La Cour suprême de Russie a renvoyé jeudi au parquet l'affaire de l'assassinat de la journaliste russe Anna Politkovskaïa, donnant satisfaction aux proches de la victime qui espèrent que la lumière sera enfin faite sur ce crime retentissant.

«Notre requête a été entièrement satisfaite», a déclaré à l'AFP Karinna Moskalenko, avocate de la famille.

«C'est la seule décision juste et nous la soutenons. Les enquêteurs ont une nouvelle chance de faire une percée pour élucider cette affaire», a commenté le fils de la journaliste, Ilia Politkovski, joint par l'AFP.

Cette décision met de facto un terme au nouveau procès ouvert le 5 août et dont toutes les parties réclamaient l'arrêt.

Trois complices présumés, acquittés lors d'un premier procès en l'absence de preuves suffisantes, comparaissaient de nouveau pour les mêmes charges tandis que le commanditaire de l'assassinat n'a toujours pas été identifié et que le tueur présumé est en fuite.

Anna Politkovskaïa, qui s'était illustrée en dénonçant les exactions de l'armée et des forces de l'ordre en Tchétchénie, a été tuée par balles dans le hall de son immeuble en octobre 2006.

Deux frères tchétchènes, Djabraïl et Ibraguim Makhmoudov, soupçonnés de l'avoir surveillée et d'avoir amené sur les lieux du crime le tueur présumé, leur frère Roustam, étaient jugés, de même qu'un ancien policier, accusé d'avoir mis au point la logistique de l'assassinat.

Les enfants de la victime veulent que le parquet réunisse les dossiers des personnes déjà jugées, du tireur présumé et du commanditaire dans une même affaire.

«La prochaine fois, l'affaire sera renvoyée devant un tribunal quand Roustam Makhmoudov (tueur présumé, ndlr) aura été attrapé», a déclaré le procureur Vera Pachkovskaïa, cité par l'agence Interfax.

«Le parquet a une nouvelle chance, j'espère qu'ils l'utiliseront en tenant compte de nos documents et de nos versions», a souligné Me Moskalenko.

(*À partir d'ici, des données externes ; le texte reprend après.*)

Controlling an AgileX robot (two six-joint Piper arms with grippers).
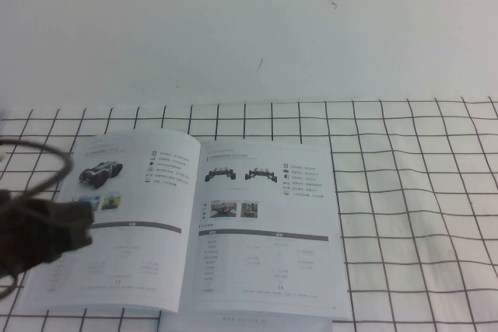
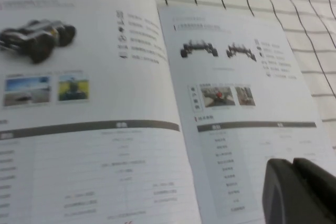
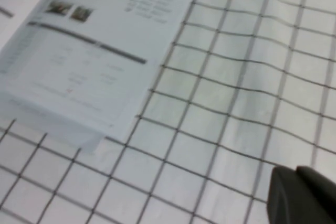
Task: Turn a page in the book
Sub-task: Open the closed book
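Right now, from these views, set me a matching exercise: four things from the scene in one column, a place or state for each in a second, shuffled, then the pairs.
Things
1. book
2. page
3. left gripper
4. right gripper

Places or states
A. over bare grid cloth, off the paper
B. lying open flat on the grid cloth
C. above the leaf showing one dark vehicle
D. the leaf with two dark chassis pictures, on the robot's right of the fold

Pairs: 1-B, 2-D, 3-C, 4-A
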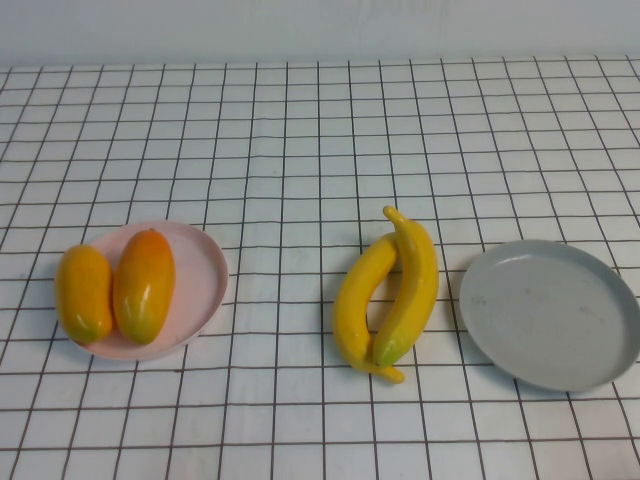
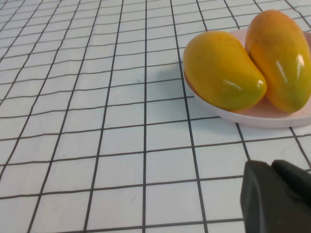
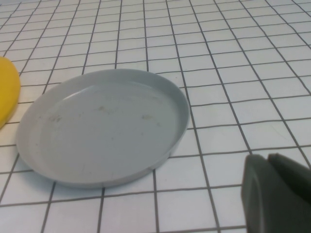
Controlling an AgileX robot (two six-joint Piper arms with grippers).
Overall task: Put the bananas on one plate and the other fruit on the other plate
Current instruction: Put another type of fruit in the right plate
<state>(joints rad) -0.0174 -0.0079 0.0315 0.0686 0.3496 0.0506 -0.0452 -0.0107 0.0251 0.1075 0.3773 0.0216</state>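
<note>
Two yellow bananas [image 1: 385,290] lie side by side on the checked cloth between the plates, one with a greenish tip. The grey plate [image 1: 550,315] is empty at the right; it also shows in the right wrist view [image 3: 102,126], with a banana's edge [image 3: 7,92] beside it. Two orange-yellow mango-like fruits [image 1: 83,293] [image 1: 144,285] lie on the pink plate [image 1: 205,270] at the left. The left wrist view shows them [image 2: 223,70] [image 2: 279,58] on that plate [image 2: 252,116]. My left gripper [image 2: 272,165] is shut and empty near the pink plate. My right gripper [image 3: 267,158] is shut and empty near the grey plate. Neither gripper shows in the high view.
A white cloth with a black grid [image 1: 300,130] covers the whole table. A pale wall runs along the far edge.
</note>
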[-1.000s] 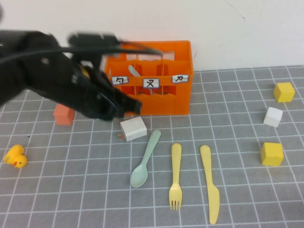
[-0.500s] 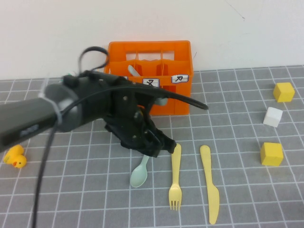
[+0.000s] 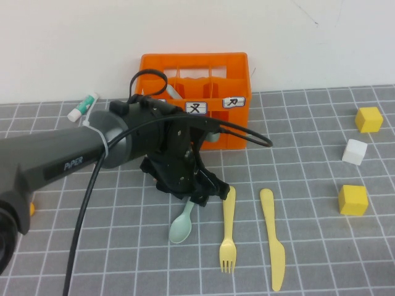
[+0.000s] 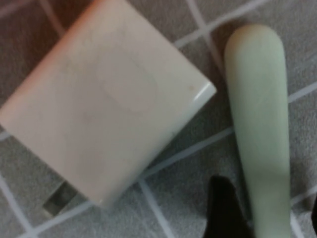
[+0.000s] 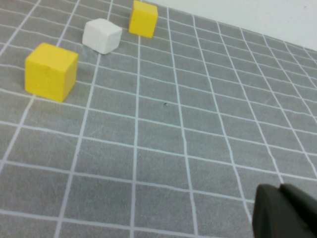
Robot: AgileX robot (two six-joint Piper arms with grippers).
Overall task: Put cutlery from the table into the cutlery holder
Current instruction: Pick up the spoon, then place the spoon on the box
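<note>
1. Grey and ruled with thin white lines, the table runs back to a plain white wall.
2. The cutlery holder, an orange crate with inner compartments and small white labels on its front, stands at the table's far edge against the wall; a grey piece leans inside it.
3. The left gripper is low over the table's middle, just in front of the crate, above the handle of the pale mint-green spoon. In the left wrist view its dark fingertips stand apart on either side of the spoon handle, not closed on it.
4. A white block lies just beside the spoon's handle in that wrist view.
5. The yellow fork and yellow knife lie side by side toward the table's near edge, next to the spoon.
6. Near the right edge sit two yellow cubes and a white cube.
7. A white-and-green tube lies at the far edge beside the crate.
8. The right gripper hangs over bare grid near the cubes, fingers closed, holding nothing.
</note>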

Dmitri Mouratov, rédacteur en chef du trihebdomadaire Novaïa Gazeta pour lequel travaillait Anna Politkovskaïa, s'est aussi félicité de la décision de la Cour Suprême.

«L'affaire a été renvoyée pour une enquête complète et exhaustive, c'est très important et juste», a-t-il déclaré à l'AFP. «Il ne faut pas perdre de vue que depuis trois ans, l'assassinat n'a pas été élucidé», a-t-il cependant tempéré.

Selon Mourad Moussaïev, l'avocat de l'un des frères, la décision de la Cour Suprême était «attendue».

«Nous n'étions pas contre la requête de la famille. Nous sommes pour une enquête efficace et objective parce que dans ce cas-là, nos clients seront acquittés», a-t-il déclaré à l'AFP.

«Pourtant nous avons peur que les enquêteurs s'en servent non pour corriger leurs erreurs mais pour les masquer et pour fabriquer de nouvelles preuves plus soigneusement», a-t-il mis en garde.

Anna Politkovskaïa était l'une des rares journalistes russes à dénoncer les atteintes aux droits de l'Homme en Tchétchénie et à critiquer ouvertement les abus du système politique et judicaire sous Vladimir Poutine, alors président du pays.

Après l'échec du premier procès, l'Organisation pour la sécurité et la coopération en Europe (OSCE) s'était élevée contre «l'impunité» des assassins de journalistes en Russie, une réaction qualifiée de «provocation» par Moscou.

Aucun des assassinats retentissants de journalistes n'a été élucidé ces dernières années en Russie, à l'instar de l'affaire Politkovskaïa.